Iran: la pollution a tué 4460 personnes en un an à Téhéran

Des nuages de pollution au-dessus de la capitale iranienne Téhéran, en juillet 2009
Des nuages de pollution au-dessus de la capitale iranienne Téhéran, en juillet 2009 - © Behrouz Mehri

La pollution a tué 4460 personnes à Téhéran au cours de la dernière année iranienne (mars 2011-mars 2012), a déclaré Hassan Aghajani, conseiller du ministre de la Santé cité dimanche par les médias iraniens.

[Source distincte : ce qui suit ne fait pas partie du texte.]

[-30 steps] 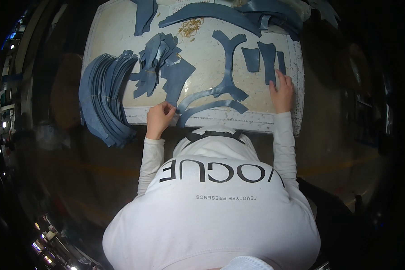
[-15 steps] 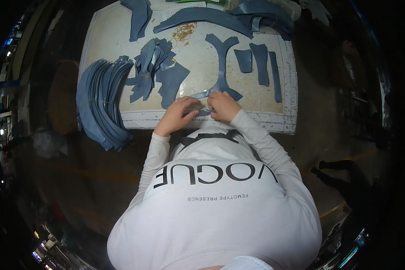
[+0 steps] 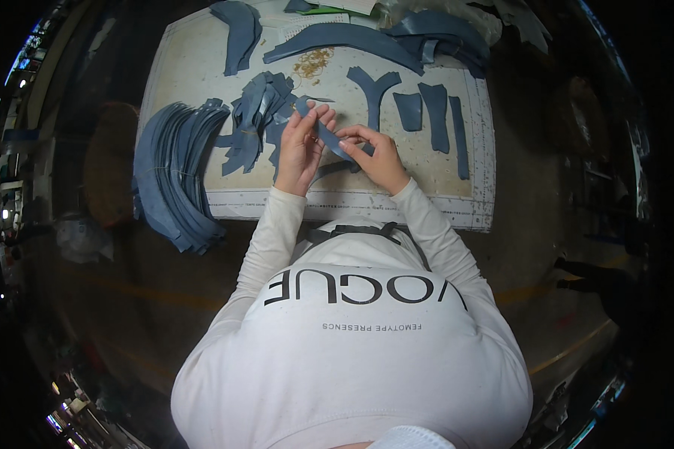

"Au cours de l'année dernière, 4460 personnes sont mortes à cause de la pollution", a indiqué Hassan Aghajani.

Pour la seconde fois en un mois, les autorités ont fermé samedi les administrations, les écoles et les universités en raison d'un taux de pollution élevé. Elles ont aussi imposé la circulation alternée pour diminuer le trafic automobile, principal cause de pollution.

Les voitures iraniennes consomment en moyenne plus que dans les autres pays, avec une qualité d'essence généralement inférieure.

Selon le directeur de la société de contrôle de l'air, Youssef Rachidi, l'essence produite en Iran contient "entre 2% et 3%" d'éléments cancérigènes, "alors que ce taux doit être inférieur à 1%", a rapporté le quotidien réformateur Bahar.

De même, le taux de sulfure de l'essence est plus de trois fois supérieur aux normes internationales.

L'Iran produit plus de 60 millions de litres d'essence, ce qui correspond à peu près à sa consommation. Les responsables du ministère du Pétrole ont promis d'améliorer la qualité de l'essence pour satisfaire aux normes de l'essence euro 4 et euro 5, utilisée dans les pays européens. Mais pour l'instant, une grande partie de l'essence produite est de qualité euro 2.

Téhéran est l'une des villes les plus polluées au monde, en raison de sa situation géographique, à 1500 mètres d'altitude dans une cuvette entourée de montagnes, et de la circulation automobile qui augmente régulièrement dans cette capitale de 8 millions d'habitants.